Please help me on this.
First we need to read Json through spark into a dataframe.
val df = sqlContext.read.json("path to the json file")
which should be give you dataframe as
scala> df.show()
+------+-------+------+---+
| ip| name| op| r|
+------+-------+------+---+
|Or.csv|method1|oppath|1.0|
+------+-------+------+---+
Next
scala> def method1(ip:String,r:Double,op:String)={
| val data = spark.read.option("header", true).csv(ip).toDF()
| val r3= data.select("c", "S").dropDuplicates("C", "S").withColumn("R", lit(r))
| r3.coalesce(1).write.format("com.databricks.spark.csv").option("header", "true").save(op)
| }
method1: (ip: String, r: Double, op: String)Unit
next
scala> def method2(ip:String,op:String)={
| val data = spark.read.option("header", true).csv(ip).toDF()
| val r3= data.select("c", "S").dropDuplicates("C", "StockCode")

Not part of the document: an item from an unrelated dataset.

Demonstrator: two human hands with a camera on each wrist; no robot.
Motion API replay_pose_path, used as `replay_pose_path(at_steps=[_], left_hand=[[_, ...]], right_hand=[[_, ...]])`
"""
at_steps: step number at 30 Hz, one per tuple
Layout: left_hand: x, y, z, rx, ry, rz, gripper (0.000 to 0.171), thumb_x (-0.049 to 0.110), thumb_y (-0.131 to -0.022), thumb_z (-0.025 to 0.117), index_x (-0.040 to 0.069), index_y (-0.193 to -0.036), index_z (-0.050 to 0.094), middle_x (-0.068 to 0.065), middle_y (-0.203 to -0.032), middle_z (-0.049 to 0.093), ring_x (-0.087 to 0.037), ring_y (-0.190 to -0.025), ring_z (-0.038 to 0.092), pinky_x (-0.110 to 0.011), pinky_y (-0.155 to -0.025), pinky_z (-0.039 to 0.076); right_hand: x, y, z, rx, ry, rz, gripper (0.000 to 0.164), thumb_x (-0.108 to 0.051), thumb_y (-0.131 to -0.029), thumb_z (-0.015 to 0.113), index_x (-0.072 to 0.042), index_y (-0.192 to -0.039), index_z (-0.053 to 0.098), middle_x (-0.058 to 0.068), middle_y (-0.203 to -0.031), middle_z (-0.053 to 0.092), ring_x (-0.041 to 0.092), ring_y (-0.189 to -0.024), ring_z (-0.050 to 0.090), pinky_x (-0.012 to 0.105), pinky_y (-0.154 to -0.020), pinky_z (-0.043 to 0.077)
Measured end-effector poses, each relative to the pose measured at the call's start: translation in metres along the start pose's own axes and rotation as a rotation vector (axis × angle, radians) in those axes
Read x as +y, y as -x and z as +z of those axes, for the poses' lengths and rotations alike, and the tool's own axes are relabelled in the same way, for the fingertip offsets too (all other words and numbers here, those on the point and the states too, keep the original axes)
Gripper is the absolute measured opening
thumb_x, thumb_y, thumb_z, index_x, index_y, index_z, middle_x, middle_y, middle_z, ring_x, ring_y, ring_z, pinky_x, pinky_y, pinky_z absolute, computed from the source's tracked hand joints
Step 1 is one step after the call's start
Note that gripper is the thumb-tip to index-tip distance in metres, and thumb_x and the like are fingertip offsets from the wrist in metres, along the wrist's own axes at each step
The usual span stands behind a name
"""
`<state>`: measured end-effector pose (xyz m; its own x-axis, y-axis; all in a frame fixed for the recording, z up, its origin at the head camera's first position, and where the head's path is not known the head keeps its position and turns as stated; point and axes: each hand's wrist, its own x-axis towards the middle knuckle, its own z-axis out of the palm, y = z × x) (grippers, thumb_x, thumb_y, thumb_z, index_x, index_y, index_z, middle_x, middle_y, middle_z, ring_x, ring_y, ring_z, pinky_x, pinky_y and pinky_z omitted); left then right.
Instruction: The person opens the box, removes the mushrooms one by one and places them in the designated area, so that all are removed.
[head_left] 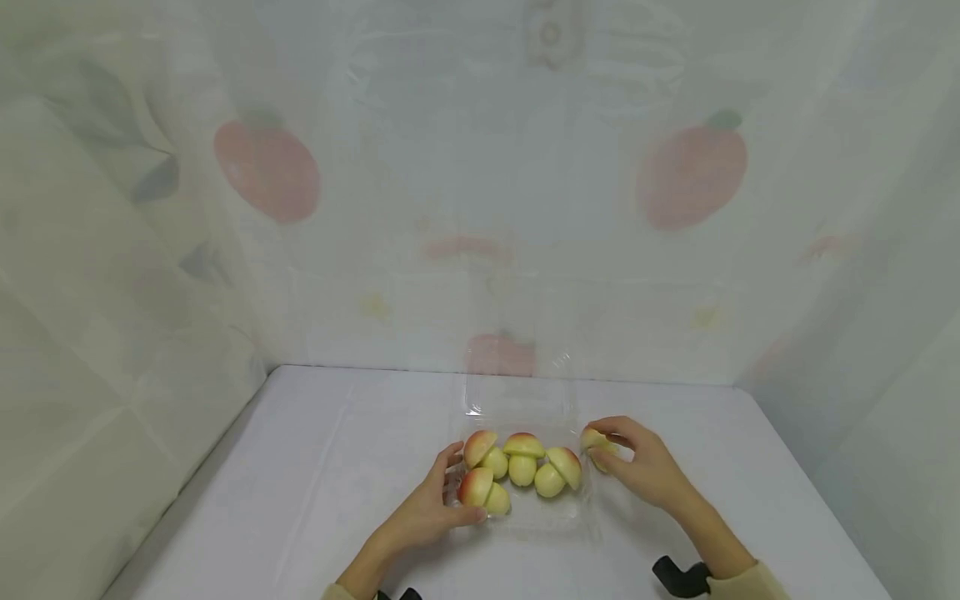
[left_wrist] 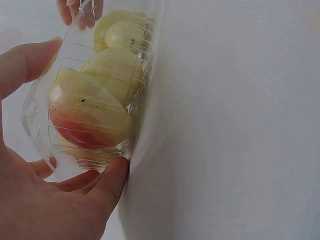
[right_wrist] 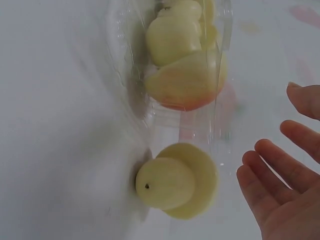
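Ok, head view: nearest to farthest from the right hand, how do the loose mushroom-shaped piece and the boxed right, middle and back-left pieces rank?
1. Loose piece: outside the clear box, to its right.
2. Right piece: inside, near the right wall.
3. Middle piece: inside, left of that.
4. Back-left piece: inside, left side.
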<state>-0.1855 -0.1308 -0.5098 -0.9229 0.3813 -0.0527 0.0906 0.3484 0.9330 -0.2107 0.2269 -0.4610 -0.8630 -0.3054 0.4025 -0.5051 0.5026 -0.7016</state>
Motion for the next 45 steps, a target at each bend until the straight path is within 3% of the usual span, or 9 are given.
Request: replay_pose_path(at_steps=[9,15,26,36,45], left_hand=[[0.000,0.001,0.000,0.010,-0.010,0.012,0.106,0.034,-0.084,0.084,0.011,-0.161,0.015,-0.022,-0.160,0.028,-0.050,-0.141,0.036,-0.063,-0.113,0.031],[0.000,0.001,0.000,0.008,-0.010,0.015,0.106,0.034,-0.084,0.084,0.013,-0.161,0.016,-0.021,-0.160,0.028,-0.048,-0.141,0.037,-0.062,-0.113,0.032],[-0.003,-0.001,0.000,0.004,-0.005,0.010,0.107,0.035,-0.083,0.084,0.012,-0.161,0.015,-0.022,-0.160,0.028,-0.051,-0.142,0.034,-0.064,-0.113,0.030],[-0.002,-0.001,0.000,0.003,-0.009,0.010,0.107,0.036,-0.083,0.084,0.011,-0.161,0.015,-0.022,-0.160,0.028,-0.050,-0.142,0.034,-0.064,-0.113,0.030],[-0.003,-0.002,0.001,0.007,-0.016,0.010,0.107,0.036,-0.083,0.084,0.013,-0.161,0.014,-0.022,-0.161,0.028,-0.051,-0.142,0.033,-0.065,-0.113,0.031]], right_hand=[[-0.005,0.000,0.012,-0.008,0.078,0.056,0.037,-0.021,-0.090,0.079,-0.007,-0.122,0.069,0.006,-0.119,0.070,0.029,-0.113,0.065,0.054,-0.096,0.052],[-0.002,-0.001,0.021,-0.001,0.082,0.021,0.034,-0.021,-0.087,0.082,-0.011,-0.118,0.072,0.000,-0.115,0.070,0.021,-0.110,0.064,0.048,-0.096,0.052],[-0.002,0.001,0.035,-0.021,0.083,0.051,0.037,-0.021,-0.087,0.082,-0.006,-0.119,0.071,0.002,-0.117,0.070,0.026,-0.111,0.065,0.048,-0.095,0.053],[-0.002,-0.002,0.050,-0.060,0.096,0.046,0.036,-0.021,-0.085,0.083,-0.006,-0.116,0.072,-0.001,-0.114,0.071,0.020,-0.106,0.066,0.047,-0.091,0.054],[0.000,-0.003,0.059,-0.021,0.155,0.038,0.031,-0.018,-0.083,0.084,-0.008,-0.111,0.074,-0.003,-0.112,0.069,0.021,-0.107,0.064,0.046,-0.095,0.051]])
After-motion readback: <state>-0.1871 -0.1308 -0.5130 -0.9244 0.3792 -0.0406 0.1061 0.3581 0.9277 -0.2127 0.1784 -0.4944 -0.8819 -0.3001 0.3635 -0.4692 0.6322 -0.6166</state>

| r3.coalesce(1).write.format("com.databricks.spark.csv").option("header", "true").save(op)
| }
method2: (ip: String, op: String)Unit
next
scala>df.withColumn("methodCalling",when($"name" === "method1",method1(df.first().getString(1),df.first().getDouble(2),df.first().getString(3))).otherwise(when($"name" === "method2", method2(df.first().getString(1),df.first().getString(2)))))
it will call method1 or method2 based on Json Object.